One person he rubbed is the big-gun himself, Michael Moritz of Sequoia — an early backer of Yahoo, Google and YouTube. After Napster, Parker co-founded Plaxo, a site that updates contacts. Soon, Parker was in peoples’ faces again. Some accused Plaxo of spamming, because of its constant update requests. During the post-bubble downturn, Parker got pushed out by Sequoia Capital and Ram Shriram, and there’s been silence over the real reasons ever since. There were reports of private investigators going after Parker. And things weren’t improved, Thiel says, when Parker wouldn’t let Sequoia invest in his next company, Facebook. “Sequoia had no chance to invest,” Thiel explains, “because of the way they mistreated him at Plaxo. He’s been treated worse than he deserved.” VentureBeat has contacted Sequoia for comment.
Without Parker, Plaxo has become more diplomatic — but almost too much. You never hear about it anymore.
Parker soon met Mark Zuckerberg in New York, after the young “Zuck,” as he is known, had launched Facebook. Parker helped Zuckerberg learn the ropes. He helped him raise money at great valuations — ticking off several VCs who’d wanted in on the deal. They first raised seed money from the Founders Funds’ Thiel, who Parker had met through Sequoia’s Michael Moritz — an irony. Facebook raised only $500,000, and it was profitable immediately. Facebook’s traffic rocketed, and the company went in red again after taking more venture capital from Accel Partners to expand.

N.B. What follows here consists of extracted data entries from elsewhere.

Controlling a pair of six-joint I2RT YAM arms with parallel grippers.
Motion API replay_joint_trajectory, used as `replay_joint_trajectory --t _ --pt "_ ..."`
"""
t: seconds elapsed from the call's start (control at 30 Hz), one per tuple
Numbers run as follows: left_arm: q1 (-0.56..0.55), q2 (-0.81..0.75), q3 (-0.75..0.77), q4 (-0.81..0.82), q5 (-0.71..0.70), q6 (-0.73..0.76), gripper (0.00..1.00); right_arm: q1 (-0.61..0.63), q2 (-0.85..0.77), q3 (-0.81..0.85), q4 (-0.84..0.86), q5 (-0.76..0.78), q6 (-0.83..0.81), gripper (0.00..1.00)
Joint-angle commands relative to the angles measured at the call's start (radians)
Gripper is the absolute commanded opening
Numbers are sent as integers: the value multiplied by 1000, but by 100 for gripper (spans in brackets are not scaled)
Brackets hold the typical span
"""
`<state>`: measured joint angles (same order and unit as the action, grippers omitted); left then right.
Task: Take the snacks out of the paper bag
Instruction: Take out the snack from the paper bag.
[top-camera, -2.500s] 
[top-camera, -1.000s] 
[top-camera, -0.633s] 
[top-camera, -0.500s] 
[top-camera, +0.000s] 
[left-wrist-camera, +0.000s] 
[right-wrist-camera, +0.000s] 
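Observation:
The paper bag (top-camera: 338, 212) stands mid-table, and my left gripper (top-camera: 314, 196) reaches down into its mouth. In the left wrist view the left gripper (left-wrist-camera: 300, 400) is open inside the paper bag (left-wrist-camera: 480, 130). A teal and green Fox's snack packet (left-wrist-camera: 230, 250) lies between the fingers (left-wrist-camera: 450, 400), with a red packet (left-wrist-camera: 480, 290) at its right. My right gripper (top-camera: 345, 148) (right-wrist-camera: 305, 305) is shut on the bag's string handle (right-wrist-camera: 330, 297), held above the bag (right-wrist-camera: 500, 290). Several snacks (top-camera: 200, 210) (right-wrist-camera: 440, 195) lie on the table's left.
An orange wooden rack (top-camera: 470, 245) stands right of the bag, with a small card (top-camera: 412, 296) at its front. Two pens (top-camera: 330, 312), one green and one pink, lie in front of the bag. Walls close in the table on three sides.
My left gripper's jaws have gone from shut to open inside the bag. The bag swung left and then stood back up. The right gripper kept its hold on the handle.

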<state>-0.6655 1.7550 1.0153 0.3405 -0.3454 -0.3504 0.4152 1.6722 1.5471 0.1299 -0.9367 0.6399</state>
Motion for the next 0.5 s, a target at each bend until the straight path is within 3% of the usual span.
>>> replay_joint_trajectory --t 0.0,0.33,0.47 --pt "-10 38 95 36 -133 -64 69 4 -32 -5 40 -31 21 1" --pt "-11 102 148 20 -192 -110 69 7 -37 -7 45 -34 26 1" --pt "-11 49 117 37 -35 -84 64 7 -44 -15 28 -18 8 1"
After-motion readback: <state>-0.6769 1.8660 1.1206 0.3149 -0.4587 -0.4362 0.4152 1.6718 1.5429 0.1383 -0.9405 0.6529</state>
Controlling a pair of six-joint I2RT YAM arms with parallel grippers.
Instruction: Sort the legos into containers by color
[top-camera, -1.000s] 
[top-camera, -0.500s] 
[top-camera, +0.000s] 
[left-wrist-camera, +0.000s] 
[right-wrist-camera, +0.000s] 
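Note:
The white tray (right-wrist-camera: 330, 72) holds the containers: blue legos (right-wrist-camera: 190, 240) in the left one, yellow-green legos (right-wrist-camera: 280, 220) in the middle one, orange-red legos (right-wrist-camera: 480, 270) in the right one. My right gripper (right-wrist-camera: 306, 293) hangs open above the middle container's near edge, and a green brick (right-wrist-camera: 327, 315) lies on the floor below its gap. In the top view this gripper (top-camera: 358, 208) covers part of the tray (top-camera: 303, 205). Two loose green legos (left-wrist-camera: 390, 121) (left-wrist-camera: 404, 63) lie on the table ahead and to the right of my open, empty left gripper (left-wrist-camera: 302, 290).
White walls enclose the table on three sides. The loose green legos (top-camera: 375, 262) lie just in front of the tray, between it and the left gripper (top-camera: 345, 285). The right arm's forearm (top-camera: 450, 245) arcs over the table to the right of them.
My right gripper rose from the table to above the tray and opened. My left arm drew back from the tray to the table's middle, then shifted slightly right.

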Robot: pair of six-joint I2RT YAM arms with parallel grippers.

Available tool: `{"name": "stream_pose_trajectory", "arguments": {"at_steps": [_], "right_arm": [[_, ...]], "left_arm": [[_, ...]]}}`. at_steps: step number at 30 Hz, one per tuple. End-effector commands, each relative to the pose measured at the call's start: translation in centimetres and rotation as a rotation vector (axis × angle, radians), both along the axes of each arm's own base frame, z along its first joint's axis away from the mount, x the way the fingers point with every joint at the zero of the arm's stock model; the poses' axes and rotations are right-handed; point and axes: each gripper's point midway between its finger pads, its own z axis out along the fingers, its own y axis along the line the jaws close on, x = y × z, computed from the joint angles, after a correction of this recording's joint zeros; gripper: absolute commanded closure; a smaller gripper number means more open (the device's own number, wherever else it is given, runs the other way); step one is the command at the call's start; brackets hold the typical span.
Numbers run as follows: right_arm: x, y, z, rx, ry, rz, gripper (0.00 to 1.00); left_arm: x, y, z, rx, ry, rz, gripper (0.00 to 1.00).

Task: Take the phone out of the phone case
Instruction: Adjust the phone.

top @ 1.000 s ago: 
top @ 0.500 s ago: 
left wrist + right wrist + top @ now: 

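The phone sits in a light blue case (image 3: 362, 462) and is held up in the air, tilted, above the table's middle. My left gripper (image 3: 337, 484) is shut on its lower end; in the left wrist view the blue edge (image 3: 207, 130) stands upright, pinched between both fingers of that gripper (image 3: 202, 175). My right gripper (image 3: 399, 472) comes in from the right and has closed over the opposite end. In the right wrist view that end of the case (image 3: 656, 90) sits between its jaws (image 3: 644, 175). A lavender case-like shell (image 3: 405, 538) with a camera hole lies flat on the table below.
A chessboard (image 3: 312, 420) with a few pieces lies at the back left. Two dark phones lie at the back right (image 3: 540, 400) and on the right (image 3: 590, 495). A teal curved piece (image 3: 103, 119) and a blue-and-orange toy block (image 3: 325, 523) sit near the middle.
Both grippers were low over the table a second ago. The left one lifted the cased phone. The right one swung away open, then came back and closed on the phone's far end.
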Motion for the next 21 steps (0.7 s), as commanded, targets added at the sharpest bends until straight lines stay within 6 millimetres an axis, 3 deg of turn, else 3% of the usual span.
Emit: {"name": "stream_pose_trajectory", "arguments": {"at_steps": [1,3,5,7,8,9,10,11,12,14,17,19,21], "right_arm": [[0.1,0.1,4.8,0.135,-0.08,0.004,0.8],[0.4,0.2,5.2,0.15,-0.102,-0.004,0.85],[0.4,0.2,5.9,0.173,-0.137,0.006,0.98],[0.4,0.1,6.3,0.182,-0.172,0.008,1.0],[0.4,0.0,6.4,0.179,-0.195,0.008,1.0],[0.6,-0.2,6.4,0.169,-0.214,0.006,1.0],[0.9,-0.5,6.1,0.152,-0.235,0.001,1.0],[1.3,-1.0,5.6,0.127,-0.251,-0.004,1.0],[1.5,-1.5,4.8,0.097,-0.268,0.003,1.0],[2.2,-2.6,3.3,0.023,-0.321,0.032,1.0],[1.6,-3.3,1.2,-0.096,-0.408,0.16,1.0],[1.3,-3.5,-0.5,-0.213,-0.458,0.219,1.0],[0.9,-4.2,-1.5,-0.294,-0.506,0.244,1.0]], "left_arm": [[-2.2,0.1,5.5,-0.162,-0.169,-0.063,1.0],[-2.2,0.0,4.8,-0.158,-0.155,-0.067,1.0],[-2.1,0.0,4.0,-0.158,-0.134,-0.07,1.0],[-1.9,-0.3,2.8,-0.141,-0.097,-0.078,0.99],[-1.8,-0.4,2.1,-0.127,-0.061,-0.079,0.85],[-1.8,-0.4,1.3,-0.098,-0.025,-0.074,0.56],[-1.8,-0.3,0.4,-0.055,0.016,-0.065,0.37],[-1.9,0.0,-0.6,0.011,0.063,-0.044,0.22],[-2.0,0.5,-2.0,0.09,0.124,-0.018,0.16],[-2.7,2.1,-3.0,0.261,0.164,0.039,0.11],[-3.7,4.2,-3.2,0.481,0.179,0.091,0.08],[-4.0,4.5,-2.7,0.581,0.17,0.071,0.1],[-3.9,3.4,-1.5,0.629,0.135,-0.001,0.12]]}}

While Zuckerberg has been widely acknowledged as Facebook’s leader, even by Parker himself, there’s little question Parker helped Zuck keep control and ownership. Zuck loves coding, so with Parker’s business sense the two were a great pair. Parker helped bring in Owen Van Natta as COO. Parker was one of four board members at Facebook (along with Zuck, Thiel and Accel’s Bryer). He hired former Napster employee Aaron Sittig to redesign the site as we know it. Parker obsessively negotiated with the owner of facebook.com to buy the domain. Parker also came up with much of what we see as the Facebook News Feed, and he believes that format is the future of communication on the Web. “The social graph,” he says, referring to the connection people have with others through multiple degrees, “is the critical ingredient.”
Parker’s self-acknowledged insecurity is what drives him to be edgy, but also to excel: “I’m still super insecure,” he said. Parker feels it in talks he’s having with entrepreneurs on behalf of the Founders Fund, he says: “I always feel like the underdog. I walk away from meetings asking myself ‘Did I add any value, or are they going to tell other people that shouldn’t talk with us?'”
Like many people at Facebook with ambition, Parker left Facebook quite early in the game. Facebook is firmly in Zuck’s grip, along with a few trusted “family” members, as his close-knit circle is referred to. Parker retains a sizeable chunk of Facebook shares. Others have left, impatient because Zuck won’t sell the company or give them more responsibility.
Parker says his three start-ups have also exhausted him, another reason for him to try out VC: There was “a lot of stress, a lot of conflict,” he said.
He said he joined Thiel because of Thiel’s maverick ways. Thiel is not a classic VC; he runs the firm with an entrepreneur’s bent, from his Clarium Capital hedge fund offices — swanky, we add, nicely perched atop the hills of the Presidio. Parker says too many VC firms are run by people who never launched and ran their own companies. At Founders Fund, Thiel is focused on investing in early-stage companies, and he’s given Parker a carte blanche to find the best companies he can, Thiel says. Founders Fund is investing a $50 million fund, and it is about to launch a second, larger fund.